“La Revolta de les Quinzenades”

En invierno de 1713, los ejércitos borbónicos mantenían el cerco sobre Barcelona, iniciado en julio del mismo año, y se desplegaban por todo el país para contener las hostilidades de la resistencia catalana. Para mantener los gastos que suponían estas fuerzas de ocupación, en diciembre de 1713, las autoridades borbónicas decretaron una contribución de guerra extraordinaria para Cataluña de 750.000 pesos. Esta nueva carga fiscal, que los castellanos llamaban contribución de los cuarteles de invierno o contribución repartida, fijaba unos cobros fraccionados cada quince días.

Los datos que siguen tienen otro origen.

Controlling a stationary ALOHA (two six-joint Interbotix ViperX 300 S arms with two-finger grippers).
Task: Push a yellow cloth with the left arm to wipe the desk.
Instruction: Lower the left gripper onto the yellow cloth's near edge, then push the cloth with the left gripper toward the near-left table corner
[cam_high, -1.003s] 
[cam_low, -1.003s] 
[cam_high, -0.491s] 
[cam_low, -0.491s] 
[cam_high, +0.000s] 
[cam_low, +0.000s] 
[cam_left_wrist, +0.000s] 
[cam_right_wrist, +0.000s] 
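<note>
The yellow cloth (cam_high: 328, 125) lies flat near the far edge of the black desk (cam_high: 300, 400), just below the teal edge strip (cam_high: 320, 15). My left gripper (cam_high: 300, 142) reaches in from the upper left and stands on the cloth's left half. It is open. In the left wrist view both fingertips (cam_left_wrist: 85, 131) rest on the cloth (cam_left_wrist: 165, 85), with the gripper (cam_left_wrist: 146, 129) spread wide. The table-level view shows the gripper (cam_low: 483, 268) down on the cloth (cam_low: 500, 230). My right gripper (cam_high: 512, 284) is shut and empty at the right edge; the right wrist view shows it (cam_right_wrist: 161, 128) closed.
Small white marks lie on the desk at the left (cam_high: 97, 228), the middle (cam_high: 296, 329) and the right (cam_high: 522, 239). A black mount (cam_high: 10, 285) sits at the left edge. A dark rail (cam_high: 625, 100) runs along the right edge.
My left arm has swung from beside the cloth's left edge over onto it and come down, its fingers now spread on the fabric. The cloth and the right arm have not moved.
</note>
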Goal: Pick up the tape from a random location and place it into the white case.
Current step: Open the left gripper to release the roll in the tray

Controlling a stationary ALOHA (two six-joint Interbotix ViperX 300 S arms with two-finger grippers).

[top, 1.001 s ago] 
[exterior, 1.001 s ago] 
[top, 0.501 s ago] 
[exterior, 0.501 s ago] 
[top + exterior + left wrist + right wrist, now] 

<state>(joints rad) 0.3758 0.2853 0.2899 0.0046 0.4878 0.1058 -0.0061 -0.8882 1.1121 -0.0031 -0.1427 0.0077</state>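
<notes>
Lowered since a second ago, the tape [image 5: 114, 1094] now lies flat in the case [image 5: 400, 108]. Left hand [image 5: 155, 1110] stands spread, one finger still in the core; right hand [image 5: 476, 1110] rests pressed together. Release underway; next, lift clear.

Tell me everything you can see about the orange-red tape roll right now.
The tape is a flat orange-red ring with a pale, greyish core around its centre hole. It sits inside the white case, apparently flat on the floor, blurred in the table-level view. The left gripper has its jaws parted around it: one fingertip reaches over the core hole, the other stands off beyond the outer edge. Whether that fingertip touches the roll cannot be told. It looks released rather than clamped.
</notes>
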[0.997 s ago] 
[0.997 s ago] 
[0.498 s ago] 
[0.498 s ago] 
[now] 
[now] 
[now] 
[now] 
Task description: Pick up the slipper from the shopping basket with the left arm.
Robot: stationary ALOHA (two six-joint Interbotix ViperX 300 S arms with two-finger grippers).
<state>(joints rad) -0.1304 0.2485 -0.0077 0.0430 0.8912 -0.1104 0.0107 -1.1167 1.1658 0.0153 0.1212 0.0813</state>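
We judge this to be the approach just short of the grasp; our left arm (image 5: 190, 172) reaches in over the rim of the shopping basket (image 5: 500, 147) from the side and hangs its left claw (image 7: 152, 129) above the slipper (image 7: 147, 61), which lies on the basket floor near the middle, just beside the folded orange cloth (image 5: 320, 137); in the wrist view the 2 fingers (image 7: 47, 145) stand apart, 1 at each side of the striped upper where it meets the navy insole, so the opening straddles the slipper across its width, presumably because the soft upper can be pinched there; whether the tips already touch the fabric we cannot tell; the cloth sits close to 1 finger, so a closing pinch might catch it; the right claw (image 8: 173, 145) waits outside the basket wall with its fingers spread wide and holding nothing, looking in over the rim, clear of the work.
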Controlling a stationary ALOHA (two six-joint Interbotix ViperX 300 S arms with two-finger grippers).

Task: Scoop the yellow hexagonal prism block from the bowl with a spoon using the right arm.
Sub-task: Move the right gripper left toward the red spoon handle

De ahí que popularmente se conociera con el nombre de quinzenades.

El nuevo impuesto empeoraba la situación de miseria generalizada de una población que desde hacía años sufría la guerra y el pillaje. Además, la participación de soldados en la recaudación de las quinzenades derivaba a menudo en episodios de violencia hacia la población autóctona: medidas de fuerza, coacciones, incendios de propiedades, confiscación y subasta de bienes… Para los borbónicos, el fin de no dejar impunes a los morosos y evadidos justificaba los medios. A los autóctonos, la imposibilidad de pagar y, por tanto, el miedo a las represalias les empujaba a alzarse en armas y defenderse.

El 4 de enero en Sant Quintí de Mediona (Alt Penedès) se activó el detonante que acabaría haciendo explotar una revuelta popular, que de allí se extendió hacia las comarcas centrales, especialmente al Lluçanès. A mediados de enero de 1714 la localidad de Torelló (por entonces Sant Feliu de Torelló), alentada por los aires de revuelta que llegaban del Lluçanès, se adhirió a la rebelión junto a otros pueblos de su alrededor. Un somatén de Torelló capitaneado por Francesc Puigdesalit se integró a un contingente osonense de 1.500 hombres que atacó a los recaudadores de impuestos y se puso a las órdenes del ejército catalán del marqués de Poal para defender el territorio y fustigar a la guarnición borbónica del general Bracamonte, que ocupaba Vic. La determinación de las autoridades borbónicas de sofocar la revuelta a hierro y fuego tuvo consecuencias funestas para los habitantes de Torelló. Presumiblemente, la noche del 24 de enero de 1714, los refuerzos borbónicos, llegados a Osona bajo el mando del infame conde de Montemar, incendiaron Torelló como represalia por su adhesión a la revuelta y por el carácter marcadamente austriacista de la villa.